■ DATA EXTRACT ■
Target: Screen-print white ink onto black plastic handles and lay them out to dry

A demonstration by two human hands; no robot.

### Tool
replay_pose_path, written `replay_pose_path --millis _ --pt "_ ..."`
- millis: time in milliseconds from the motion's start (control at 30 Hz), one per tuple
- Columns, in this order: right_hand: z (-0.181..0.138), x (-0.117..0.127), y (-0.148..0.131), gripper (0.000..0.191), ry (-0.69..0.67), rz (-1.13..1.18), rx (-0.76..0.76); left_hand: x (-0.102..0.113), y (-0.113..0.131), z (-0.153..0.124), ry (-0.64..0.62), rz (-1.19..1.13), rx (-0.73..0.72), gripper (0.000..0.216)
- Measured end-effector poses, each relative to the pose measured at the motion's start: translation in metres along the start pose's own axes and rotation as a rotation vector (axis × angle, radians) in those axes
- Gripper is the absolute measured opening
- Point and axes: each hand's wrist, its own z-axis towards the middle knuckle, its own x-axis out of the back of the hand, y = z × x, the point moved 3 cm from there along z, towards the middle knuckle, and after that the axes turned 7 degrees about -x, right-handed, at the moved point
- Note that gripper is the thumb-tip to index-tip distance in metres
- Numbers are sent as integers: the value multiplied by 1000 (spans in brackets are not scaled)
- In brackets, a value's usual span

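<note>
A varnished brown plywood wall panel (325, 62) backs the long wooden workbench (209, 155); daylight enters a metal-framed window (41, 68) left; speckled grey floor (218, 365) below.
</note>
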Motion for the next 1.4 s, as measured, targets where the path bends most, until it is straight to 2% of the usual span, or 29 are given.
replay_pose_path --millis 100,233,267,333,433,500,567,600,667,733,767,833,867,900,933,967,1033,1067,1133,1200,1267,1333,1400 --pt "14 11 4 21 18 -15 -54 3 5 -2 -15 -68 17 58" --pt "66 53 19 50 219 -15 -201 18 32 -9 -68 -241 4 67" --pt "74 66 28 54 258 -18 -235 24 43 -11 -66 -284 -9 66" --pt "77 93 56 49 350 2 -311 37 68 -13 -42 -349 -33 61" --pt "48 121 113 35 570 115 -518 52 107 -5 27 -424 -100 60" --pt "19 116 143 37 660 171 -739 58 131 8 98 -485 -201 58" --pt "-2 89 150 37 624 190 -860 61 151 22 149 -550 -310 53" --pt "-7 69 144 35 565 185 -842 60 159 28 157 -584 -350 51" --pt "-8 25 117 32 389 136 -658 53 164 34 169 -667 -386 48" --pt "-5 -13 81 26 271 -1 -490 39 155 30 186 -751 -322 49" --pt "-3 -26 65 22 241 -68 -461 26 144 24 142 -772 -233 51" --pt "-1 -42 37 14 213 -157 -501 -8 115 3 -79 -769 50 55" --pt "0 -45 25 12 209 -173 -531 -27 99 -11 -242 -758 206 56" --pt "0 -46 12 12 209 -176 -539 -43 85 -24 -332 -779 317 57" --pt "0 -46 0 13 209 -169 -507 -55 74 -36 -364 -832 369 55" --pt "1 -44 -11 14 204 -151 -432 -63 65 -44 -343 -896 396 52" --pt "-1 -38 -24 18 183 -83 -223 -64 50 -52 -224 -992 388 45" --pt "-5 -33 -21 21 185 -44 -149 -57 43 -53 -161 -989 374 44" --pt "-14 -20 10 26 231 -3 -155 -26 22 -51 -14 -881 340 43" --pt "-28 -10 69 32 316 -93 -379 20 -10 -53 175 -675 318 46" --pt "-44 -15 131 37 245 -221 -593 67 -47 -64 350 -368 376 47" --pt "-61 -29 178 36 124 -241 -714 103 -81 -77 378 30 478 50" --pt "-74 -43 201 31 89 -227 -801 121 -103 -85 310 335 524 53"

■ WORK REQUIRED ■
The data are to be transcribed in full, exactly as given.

■ EXERCISE RESPONSE ■
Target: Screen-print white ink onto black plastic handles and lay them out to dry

A demonstration by two human hands; no robot.

### Tool
replay_pose_path, written `replay_pose_path --millis _ --pt "_ ..."`
- millis: time in milliseconds from the motion's start (control at 30 Hz), one per tuple
- Columns, in this order: right_hand: z (-0.181..0.138), x (-0.117..0.127), y (-0.148..0.131), gripper (0.000..0.191), ry (-0.69..0.67), rz (-1.13..1.18), rx (-0.76..0.76); left_hand: x (-0.102..0.113), y (-0.113..0.131), z (-0.153..0.124), ry (-0.64..0.62), rz (-1.19..1.13), rx (-0.73..0.72), gripper (0.000..0.216)
- Measured end-effector poses, each relative to the pose measured at the motion's start: translation in metres along the start pose's own axes and rotation as a rotation vector (axis × angle, radians) in those axes
- Gripper is the absolute measured opening
- Point and axes: each hand's wrist, its own z-axis towards the middle knuckle, its own x-axis out of the back of the hand, y = z × x, the point moved 3 cm from there along z, towards the middle knuckle, and after that the axes turned 7 degrees about -x, right-handed, at the moved point
- Note that gripper is the thumb-tip to index-tip distance in metres
- Numbers are sent as integers: the value multiplied by 1000 (spans in brackets are not scaled)
- In brackets, a value's usual span

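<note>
A varnished brown plywood wall panel (325, 62) backs the long wooden workbench (209, 155); daylight enters a metal-framed window (41, 68) left; speckled grey floor (218, 365) below.
</note>
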Motion for the next 1.4 s, as measured, targets where the path bends most, until it is straight to 2% of the usual span, or 29 are given.
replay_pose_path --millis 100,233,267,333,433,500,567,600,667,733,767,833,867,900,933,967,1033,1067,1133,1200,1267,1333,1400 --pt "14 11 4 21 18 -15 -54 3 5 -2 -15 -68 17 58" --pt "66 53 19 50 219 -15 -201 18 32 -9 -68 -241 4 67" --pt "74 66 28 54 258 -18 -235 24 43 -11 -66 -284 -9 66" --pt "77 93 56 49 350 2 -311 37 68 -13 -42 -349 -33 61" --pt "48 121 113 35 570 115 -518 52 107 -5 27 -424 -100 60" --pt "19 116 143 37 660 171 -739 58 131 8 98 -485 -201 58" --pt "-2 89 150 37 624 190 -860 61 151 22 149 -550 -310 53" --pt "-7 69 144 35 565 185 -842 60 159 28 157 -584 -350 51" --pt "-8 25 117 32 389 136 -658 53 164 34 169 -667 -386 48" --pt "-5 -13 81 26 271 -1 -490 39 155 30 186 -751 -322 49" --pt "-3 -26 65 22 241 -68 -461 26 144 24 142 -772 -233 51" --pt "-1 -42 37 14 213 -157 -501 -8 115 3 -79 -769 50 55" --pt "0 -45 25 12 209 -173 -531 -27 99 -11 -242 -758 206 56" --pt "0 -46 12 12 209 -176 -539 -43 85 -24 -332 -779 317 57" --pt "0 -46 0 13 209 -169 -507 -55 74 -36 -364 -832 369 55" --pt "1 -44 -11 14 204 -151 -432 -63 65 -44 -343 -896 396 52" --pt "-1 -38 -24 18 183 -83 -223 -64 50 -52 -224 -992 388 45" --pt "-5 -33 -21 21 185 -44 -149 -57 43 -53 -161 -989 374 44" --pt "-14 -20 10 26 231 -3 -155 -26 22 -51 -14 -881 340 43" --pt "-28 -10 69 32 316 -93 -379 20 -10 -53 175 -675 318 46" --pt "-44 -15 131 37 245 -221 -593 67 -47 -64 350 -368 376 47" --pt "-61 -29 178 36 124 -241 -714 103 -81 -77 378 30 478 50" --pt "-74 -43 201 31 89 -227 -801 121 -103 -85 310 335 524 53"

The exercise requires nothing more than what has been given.